At present, it remains unclear to what extent the competencies taught will lead to sustained behavioural changes in the clinical setting in view of increasing demands in anaesthesiology practice, including flexible teams and increasingly complex patients. This question can only be answered conclusively through the detailed analysis of the extensive quantitative and qualitative accompanying evaluation, which is currently being prepared for a separate publication.

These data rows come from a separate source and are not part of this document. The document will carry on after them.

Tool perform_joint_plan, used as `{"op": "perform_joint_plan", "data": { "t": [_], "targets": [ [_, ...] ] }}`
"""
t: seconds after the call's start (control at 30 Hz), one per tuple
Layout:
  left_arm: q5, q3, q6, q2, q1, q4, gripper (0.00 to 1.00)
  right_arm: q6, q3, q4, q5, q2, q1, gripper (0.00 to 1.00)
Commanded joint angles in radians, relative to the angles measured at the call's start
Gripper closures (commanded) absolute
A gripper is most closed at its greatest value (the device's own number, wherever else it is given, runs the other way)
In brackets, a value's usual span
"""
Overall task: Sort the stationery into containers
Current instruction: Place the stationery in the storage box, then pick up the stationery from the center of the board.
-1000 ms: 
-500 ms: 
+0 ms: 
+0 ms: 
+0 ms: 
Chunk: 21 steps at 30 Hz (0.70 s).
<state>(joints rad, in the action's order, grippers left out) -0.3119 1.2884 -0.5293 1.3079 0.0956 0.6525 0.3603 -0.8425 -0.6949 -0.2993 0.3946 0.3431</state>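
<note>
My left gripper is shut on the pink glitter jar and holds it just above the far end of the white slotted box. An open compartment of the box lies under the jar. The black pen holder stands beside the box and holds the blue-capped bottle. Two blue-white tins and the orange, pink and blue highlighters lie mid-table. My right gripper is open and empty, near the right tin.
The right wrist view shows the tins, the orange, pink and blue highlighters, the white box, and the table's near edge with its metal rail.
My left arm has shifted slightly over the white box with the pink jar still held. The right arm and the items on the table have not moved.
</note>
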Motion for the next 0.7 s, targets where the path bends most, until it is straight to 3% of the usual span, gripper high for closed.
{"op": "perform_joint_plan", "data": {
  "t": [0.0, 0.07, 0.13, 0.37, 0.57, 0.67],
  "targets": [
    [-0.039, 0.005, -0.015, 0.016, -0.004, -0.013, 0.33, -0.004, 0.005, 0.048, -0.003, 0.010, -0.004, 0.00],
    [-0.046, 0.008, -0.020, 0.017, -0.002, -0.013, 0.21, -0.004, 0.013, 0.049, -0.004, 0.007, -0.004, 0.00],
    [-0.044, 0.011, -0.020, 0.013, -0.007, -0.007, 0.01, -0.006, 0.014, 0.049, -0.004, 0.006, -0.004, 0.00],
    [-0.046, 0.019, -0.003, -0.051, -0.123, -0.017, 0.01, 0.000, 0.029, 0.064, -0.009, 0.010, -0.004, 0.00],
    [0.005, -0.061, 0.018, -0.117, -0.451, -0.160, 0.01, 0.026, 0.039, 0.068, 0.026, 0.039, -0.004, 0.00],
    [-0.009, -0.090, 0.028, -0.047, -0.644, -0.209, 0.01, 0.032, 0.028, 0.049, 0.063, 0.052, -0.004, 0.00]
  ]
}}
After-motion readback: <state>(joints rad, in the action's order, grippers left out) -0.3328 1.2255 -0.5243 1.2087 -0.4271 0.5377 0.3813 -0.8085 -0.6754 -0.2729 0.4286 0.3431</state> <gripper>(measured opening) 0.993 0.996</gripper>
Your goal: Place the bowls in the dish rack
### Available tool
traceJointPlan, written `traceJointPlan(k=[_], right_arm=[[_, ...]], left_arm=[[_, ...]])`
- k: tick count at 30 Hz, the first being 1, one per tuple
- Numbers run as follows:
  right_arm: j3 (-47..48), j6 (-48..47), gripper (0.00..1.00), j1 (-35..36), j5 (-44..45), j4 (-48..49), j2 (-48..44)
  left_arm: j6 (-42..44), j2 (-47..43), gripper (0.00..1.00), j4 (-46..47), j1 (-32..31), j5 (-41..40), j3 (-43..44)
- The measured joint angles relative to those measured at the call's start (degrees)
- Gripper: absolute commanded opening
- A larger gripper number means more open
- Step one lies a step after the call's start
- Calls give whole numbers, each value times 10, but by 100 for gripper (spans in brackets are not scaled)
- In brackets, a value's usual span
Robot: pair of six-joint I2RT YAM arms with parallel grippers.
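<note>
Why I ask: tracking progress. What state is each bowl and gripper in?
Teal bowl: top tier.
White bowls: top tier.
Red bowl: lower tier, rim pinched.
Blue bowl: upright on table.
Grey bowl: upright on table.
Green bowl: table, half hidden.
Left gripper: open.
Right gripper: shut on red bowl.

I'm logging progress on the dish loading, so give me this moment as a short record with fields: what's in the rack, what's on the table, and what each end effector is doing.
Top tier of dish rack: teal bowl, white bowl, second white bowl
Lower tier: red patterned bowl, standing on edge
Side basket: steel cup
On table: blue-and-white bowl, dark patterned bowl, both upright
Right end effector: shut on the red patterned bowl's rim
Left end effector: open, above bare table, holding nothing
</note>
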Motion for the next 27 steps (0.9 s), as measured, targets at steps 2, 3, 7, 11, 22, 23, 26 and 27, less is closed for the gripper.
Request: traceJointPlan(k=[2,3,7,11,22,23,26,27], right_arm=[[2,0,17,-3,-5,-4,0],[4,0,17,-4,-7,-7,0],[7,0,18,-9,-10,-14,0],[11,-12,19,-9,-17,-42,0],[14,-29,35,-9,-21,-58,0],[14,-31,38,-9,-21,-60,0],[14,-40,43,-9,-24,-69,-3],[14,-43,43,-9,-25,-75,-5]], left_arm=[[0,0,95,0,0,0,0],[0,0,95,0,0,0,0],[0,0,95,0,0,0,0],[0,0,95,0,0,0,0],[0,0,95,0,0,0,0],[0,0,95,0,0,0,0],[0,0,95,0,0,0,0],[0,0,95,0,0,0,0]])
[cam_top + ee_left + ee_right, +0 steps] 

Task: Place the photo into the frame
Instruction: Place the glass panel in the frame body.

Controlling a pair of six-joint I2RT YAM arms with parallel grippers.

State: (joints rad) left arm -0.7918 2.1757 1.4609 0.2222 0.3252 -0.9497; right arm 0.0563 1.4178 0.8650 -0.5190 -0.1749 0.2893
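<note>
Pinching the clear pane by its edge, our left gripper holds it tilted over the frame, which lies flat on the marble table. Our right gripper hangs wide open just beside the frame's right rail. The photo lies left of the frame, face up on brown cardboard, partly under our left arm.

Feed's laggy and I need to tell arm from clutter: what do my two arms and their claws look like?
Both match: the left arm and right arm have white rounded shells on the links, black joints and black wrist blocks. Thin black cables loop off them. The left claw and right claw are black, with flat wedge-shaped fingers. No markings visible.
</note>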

From a future perspective, it appears reasonable to examine the transferability of individual modules or didactic elements to other specialties and to evaluate their integration into existing curricula of interprofessional educational concepts.

4. Conclusion

Interprofessional team training programmes such as IPAPA can make a substantial contribution to the promotion of teamwork competencies, communicative confidence, and mutual role understanding in clinical education. The structured integration of simulation-based scenarios and the targeted focus on interfaces of collaboration represent key success factors in this regard.

Notes

Author contributions

Gregor Massoth developed the conceptual framework of the teaching project together with Achilles Delis and Götz Fabry as a project and master’s thesis within the postgraduate Master of Medical Education (MME-D) programme at Heidelberg University. All authors provided feedback during development of the concept. Johannes Biedermann, Maria Wittmann, Andrea Tölle, Andreas Jurkscheit, and Gregor Massoth delivered the course sessions. Gregor Massoth was supported by Götz Fabry in the interpretation of the data. All authors contributed to the conception of the manuscript. Gregor Massoth, Johannes Biedermann, Achilles Delis, and Maria Wittmann drafted the manuscript and received critical feedback from all authors. Johannes Biedermann and Dr Achilles Delis contributed equally to this work and share joint senior authorship.

Authors’ ORCIDs

Funding

The teaching project was funded by the programme “Learning with and from one another” of the Faculty of Medicine at the University of Bonn, Bonn, Germany.

Use of AI-assisted tools

The AI-assisted application ChatGPT (OpenAI, version GPT-4.0, as of April 2025) was used to support the linguistic optimisation and structuring of individual text passages as well as the preparation of preliminary summaries and outline suggestions. Full responsibility for the content remains with the author.

Competing interests

The authors declare that they have no competing interests.